THE ACT OF 1662. ITS EARLY WORKING. LATER LEGISLATION

Throughout the whole of the period from 1601 to 1662 “destitution was supported wheresoever it was found, without any such interference with the labour of the poor and with their personal freedom as it was reserved for the restoration of Charles II to sanction, and for subsequent ages to deplore”.

The view which thus interprets as a revolutionary break with the tradition of the preceding sixty years the settlement policy inaugurated in 1662 is of course no longer tenable. Legally, it is true, the vagrant poor alone were removable after the Act of 1597, but Sir Francis Harvey had found it necessary, at the Cambridge Summer Assizes of 1629, to admonish justices not to “meddle either with the removing or setling of any poor, but only of rogues”, and attention has already been drawn to the growth in Cambridgeshire, during the earlier part of the seventeenth century, of a restrictive attitude towards the stranger on the part of both urban and parochial authorities.

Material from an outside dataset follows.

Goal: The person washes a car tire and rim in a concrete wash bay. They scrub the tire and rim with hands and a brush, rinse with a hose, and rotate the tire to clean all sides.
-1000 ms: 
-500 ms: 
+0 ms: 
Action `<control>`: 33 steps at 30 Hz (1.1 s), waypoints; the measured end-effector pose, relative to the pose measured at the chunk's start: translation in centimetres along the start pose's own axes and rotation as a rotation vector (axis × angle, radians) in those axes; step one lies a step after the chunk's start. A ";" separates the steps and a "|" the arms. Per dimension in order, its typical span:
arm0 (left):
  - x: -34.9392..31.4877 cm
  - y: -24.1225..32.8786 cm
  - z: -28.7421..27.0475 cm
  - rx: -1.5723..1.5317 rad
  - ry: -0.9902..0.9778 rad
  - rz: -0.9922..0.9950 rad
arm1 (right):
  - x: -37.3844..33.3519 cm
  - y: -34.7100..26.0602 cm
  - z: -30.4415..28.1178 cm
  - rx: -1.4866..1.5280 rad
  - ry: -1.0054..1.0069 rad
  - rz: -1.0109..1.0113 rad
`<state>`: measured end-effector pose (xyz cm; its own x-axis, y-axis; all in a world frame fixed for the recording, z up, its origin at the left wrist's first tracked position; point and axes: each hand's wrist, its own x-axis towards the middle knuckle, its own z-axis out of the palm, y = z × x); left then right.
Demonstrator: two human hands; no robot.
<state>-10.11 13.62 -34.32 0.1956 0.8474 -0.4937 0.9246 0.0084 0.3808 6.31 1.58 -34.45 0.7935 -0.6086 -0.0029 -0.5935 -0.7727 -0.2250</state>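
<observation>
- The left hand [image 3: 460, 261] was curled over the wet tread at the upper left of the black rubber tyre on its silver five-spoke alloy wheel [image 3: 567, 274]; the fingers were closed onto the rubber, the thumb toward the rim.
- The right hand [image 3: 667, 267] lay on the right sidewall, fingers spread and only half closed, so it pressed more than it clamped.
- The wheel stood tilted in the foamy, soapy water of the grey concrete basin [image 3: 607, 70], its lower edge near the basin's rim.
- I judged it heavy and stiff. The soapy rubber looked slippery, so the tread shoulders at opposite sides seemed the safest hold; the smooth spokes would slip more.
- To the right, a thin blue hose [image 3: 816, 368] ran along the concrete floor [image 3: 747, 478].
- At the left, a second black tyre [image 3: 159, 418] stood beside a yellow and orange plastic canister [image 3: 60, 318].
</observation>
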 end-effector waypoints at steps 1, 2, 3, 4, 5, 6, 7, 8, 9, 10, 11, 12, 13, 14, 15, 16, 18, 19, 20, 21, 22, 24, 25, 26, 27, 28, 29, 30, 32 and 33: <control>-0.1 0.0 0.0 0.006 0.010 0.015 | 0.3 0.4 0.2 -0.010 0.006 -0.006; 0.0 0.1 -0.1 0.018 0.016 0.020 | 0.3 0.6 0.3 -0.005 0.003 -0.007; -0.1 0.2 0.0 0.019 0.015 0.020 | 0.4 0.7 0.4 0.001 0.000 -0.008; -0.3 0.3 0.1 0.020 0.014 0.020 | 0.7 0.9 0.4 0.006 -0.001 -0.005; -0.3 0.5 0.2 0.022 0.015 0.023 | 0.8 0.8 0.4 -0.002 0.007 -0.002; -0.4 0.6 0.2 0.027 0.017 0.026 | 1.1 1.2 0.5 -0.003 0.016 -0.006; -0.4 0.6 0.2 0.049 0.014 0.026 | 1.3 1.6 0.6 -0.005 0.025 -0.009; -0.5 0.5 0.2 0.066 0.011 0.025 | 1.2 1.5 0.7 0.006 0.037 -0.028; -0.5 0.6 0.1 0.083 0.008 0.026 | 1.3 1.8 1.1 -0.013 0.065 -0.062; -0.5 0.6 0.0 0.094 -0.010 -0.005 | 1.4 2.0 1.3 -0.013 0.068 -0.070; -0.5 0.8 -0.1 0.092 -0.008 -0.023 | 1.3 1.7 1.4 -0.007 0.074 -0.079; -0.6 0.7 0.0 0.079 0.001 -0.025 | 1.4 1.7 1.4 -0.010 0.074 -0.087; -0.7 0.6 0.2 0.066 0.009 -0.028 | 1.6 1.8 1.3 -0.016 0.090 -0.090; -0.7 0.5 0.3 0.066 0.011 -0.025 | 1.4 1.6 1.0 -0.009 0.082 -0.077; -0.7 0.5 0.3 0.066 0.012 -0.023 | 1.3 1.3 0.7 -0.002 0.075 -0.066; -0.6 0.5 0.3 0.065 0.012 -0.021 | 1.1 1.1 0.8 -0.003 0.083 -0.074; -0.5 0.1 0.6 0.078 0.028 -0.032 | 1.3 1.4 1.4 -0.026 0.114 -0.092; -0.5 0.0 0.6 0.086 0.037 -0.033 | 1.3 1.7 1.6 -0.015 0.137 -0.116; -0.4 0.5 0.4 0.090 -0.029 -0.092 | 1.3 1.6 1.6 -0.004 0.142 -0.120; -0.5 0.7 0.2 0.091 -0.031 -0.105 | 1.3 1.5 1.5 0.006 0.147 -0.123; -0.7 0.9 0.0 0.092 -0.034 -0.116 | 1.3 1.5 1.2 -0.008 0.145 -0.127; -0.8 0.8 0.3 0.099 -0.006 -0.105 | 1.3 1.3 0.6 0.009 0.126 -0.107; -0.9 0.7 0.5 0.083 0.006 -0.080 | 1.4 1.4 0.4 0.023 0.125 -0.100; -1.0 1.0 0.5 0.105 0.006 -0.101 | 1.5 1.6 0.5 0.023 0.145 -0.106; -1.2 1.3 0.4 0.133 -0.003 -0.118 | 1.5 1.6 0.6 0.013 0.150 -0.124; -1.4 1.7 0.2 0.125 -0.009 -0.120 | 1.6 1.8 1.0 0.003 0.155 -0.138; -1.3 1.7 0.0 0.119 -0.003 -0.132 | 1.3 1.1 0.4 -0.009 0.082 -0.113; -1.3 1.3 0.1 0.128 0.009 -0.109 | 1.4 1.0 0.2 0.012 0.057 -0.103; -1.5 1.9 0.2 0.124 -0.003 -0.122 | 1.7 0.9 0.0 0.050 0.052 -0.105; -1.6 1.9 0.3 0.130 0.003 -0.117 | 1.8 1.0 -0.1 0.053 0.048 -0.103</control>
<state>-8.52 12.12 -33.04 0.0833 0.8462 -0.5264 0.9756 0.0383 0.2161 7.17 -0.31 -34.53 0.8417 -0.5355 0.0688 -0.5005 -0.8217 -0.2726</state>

The so-called “Settlement Law” of 13 and 14 Chas. II was indeed an almost inevitable development of the Act of 1601 itself, for since the Elizabethan statute definitely recognised the parish as responsible for the provision of the poor by a compulsory rate, it was certain that should difficulty be found in furnishing the necessary funds, the instinct of self-preservation would raise the query:“Who then are the poor of the parish?”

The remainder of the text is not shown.